#### [Instructions to follow]
Lines from the one containing "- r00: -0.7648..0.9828" to the end of the data below are to be restated exactly, with both ends included and nothing else.

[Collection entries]
◆ ◆ ◆ ◆ ◆ ◆ ◆
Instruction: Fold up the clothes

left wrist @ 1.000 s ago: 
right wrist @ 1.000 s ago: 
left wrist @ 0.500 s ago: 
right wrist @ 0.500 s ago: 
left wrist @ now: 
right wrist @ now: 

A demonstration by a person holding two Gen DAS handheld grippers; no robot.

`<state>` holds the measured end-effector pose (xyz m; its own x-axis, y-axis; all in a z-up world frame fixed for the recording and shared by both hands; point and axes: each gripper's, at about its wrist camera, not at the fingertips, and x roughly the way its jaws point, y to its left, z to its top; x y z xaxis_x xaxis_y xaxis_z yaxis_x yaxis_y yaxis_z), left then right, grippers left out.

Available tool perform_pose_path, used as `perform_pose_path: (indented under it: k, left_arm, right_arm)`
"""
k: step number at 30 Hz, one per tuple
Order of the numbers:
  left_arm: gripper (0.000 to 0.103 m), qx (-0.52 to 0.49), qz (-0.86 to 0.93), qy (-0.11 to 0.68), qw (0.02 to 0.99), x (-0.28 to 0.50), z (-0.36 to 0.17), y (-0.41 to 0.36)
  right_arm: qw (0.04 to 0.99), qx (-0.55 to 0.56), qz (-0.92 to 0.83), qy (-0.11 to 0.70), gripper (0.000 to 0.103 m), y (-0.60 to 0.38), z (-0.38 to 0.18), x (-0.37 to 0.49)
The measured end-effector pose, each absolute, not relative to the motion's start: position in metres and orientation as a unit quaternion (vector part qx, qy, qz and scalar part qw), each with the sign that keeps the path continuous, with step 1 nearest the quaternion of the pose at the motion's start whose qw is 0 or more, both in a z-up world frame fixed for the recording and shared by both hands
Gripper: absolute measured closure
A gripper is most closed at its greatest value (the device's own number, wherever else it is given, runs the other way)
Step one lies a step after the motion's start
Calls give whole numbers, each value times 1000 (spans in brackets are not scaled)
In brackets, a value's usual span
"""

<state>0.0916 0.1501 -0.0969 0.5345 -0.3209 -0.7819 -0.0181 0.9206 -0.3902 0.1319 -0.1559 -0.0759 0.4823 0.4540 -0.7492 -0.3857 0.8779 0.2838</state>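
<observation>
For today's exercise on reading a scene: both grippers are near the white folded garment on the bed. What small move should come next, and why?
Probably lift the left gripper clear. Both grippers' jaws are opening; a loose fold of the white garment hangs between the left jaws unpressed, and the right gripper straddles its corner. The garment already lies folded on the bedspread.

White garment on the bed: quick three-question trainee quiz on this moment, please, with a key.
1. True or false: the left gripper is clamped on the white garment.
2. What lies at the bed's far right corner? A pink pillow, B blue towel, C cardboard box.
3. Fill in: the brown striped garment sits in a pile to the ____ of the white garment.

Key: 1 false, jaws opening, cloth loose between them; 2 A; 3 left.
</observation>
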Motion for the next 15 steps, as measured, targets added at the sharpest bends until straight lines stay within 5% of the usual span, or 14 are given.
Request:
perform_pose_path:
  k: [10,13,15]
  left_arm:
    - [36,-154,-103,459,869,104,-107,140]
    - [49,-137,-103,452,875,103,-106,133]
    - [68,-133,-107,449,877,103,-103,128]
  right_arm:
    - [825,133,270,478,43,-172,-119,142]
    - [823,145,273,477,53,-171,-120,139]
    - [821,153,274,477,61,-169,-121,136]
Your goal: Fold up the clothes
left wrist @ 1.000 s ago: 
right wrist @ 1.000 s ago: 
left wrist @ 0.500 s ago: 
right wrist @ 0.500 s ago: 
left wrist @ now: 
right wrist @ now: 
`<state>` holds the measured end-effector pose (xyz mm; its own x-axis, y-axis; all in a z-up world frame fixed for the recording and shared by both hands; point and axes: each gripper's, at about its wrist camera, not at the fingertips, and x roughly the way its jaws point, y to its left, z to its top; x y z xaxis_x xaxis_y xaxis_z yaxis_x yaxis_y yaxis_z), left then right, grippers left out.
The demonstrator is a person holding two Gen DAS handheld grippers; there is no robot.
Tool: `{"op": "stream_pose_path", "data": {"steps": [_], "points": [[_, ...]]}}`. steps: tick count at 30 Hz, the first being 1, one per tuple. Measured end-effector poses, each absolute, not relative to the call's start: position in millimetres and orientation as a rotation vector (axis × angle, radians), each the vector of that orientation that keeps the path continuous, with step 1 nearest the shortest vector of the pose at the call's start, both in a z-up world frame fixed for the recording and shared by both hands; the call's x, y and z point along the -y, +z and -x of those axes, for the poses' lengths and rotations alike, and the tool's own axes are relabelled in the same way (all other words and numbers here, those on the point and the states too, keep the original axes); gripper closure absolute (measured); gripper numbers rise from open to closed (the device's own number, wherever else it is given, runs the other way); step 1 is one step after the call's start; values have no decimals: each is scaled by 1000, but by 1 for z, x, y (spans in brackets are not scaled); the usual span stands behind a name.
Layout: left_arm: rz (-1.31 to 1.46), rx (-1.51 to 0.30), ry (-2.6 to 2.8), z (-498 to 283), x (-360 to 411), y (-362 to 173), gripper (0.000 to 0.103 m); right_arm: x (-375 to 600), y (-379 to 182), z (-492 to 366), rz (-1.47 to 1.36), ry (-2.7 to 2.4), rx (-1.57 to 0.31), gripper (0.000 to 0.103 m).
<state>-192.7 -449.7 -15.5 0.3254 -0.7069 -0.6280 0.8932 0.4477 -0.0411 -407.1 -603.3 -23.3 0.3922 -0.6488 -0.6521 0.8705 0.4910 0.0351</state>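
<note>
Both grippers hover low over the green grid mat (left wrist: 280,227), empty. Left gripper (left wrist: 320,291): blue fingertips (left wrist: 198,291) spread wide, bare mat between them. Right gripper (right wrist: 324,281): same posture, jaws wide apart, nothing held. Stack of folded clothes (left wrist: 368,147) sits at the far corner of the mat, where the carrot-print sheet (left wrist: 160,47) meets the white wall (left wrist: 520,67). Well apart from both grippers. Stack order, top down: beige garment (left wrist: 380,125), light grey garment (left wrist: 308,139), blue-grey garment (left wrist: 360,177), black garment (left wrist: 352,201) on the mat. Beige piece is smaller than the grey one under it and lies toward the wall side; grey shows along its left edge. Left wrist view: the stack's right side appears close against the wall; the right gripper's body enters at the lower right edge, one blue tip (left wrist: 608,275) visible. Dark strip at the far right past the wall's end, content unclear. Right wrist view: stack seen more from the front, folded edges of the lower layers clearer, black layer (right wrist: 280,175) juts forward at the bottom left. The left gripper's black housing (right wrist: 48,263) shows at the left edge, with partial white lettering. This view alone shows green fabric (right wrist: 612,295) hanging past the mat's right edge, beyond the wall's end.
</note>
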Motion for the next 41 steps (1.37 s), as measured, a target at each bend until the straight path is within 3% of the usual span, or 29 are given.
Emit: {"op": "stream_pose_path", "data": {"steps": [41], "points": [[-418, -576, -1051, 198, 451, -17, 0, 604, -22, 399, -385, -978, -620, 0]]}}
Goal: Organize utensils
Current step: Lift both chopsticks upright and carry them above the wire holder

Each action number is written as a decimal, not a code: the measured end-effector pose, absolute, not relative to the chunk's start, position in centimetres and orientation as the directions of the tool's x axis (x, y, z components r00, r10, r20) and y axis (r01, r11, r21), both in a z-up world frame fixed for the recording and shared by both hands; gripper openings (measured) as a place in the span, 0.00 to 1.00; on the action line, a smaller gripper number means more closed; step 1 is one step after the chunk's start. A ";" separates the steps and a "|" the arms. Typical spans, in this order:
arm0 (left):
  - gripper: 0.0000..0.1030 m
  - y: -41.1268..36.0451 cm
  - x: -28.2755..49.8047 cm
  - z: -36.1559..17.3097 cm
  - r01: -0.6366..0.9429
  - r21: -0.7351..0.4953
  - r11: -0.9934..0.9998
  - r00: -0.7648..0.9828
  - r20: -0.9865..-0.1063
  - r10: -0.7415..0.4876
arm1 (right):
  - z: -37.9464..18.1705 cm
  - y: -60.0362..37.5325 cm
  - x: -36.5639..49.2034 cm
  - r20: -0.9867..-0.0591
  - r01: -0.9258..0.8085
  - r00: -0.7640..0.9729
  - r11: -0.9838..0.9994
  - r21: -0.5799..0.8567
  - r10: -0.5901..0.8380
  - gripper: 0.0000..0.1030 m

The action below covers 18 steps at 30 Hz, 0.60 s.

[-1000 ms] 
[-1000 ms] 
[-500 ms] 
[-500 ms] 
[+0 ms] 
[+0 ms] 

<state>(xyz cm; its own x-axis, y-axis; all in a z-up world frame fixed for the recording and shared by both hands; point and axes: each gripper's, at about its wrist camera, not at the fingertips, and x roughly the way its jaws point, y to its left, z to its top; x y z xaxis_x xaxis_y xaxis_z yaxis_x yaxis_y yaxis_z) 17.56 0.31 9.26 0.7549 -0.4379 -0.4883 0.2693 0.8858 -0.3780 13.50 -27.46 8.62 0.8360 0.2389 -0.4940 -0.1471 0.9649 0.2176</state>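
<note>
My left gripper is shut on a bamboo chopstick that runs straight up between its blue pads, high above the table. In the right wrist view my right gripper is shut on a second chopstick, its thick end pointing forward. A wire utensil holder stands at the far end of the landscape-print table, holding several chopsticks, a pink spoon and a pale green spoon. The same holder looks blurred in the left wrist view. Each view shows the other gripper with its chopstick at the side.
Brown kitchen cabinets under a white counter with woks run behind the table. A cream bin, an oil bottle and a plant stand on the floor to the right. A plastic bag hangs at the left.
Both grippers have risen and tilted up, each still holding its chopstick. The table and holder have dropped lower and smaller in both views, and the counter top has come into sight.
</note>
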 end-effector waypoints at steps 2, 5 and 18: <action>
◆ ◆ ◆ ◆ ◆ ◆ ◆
#### [Written reply]
  - r00: -0.7648..0.9828
  - r20: -0.9865..-0.1063
  - r10: -0.7415..0.4876
arm1 (right):
  - z: -37.9464..18.1705 cm
  - y: -60.0362..37.5325 cm
  - x: -36.5639..49.2034 cm
  - r20: -0.9867..-0.0591
  - r01: -0.9258..0.8085
  - r00: -0.7640..0.9729
  - r11: -0.9838..0.9994
  - r21: -0.5799..0.8567
  - r10: -0.5901..0.8380
  - gripper: 0.0000..0.1030 m

The action below covers 18 steps at 30 Hz, 0.60 s.

[-1000 ms] 
[-1000 ms] 
[-500 ms] 
[-500 ms] 
[+0 ms] 
[+0 ms] 

<state>(xyz cm; its own x-axis, y-axis; all in a z-up world frame fixed for the recording and shared by both hands; point and axes: each gripper's, at about its wrist camera, not at the fingertips, and x roughly the way its jaws point, y to its left, z to its top; x y z xaxis_x xaxis_y xaxis_z yaxis_x yaxis_y yaxis_z) 17.56 0.31 9.26 0.7549 -0.4379 -0.4883 0.2693 0.8858 -0.3780 13.50 -27.46 8.62 0.8360 0.2389 -0.4940 -0.1471 0.9649 0.2176</state>
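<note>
My left gripper is shut on a bamboo chopstick that runs straight up between its blue pads, high above the table. In the right wrist view my right gripper is shut on a second chopstick, its thick end pointing forward. A wire utensil holder stands at the far end of the landscape-print table, holding several chopsticks, a pink spoon and a pale green spoon. The same holder looks blurred in the left wrist view. Each view shows the other gripper with its chopstick at the side.
Brown kitchen cabinets under a white counter with woks run behind the table. A cream bin, an oil bottle and a plant stand on the floor to the right. A plastic bag hangs at the left.
Both grippers have risen and tilted up, each still holding its chopstick. The table and holder have dropped lower and smaller in both views, and the counter top has come into sight.
</note>
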 end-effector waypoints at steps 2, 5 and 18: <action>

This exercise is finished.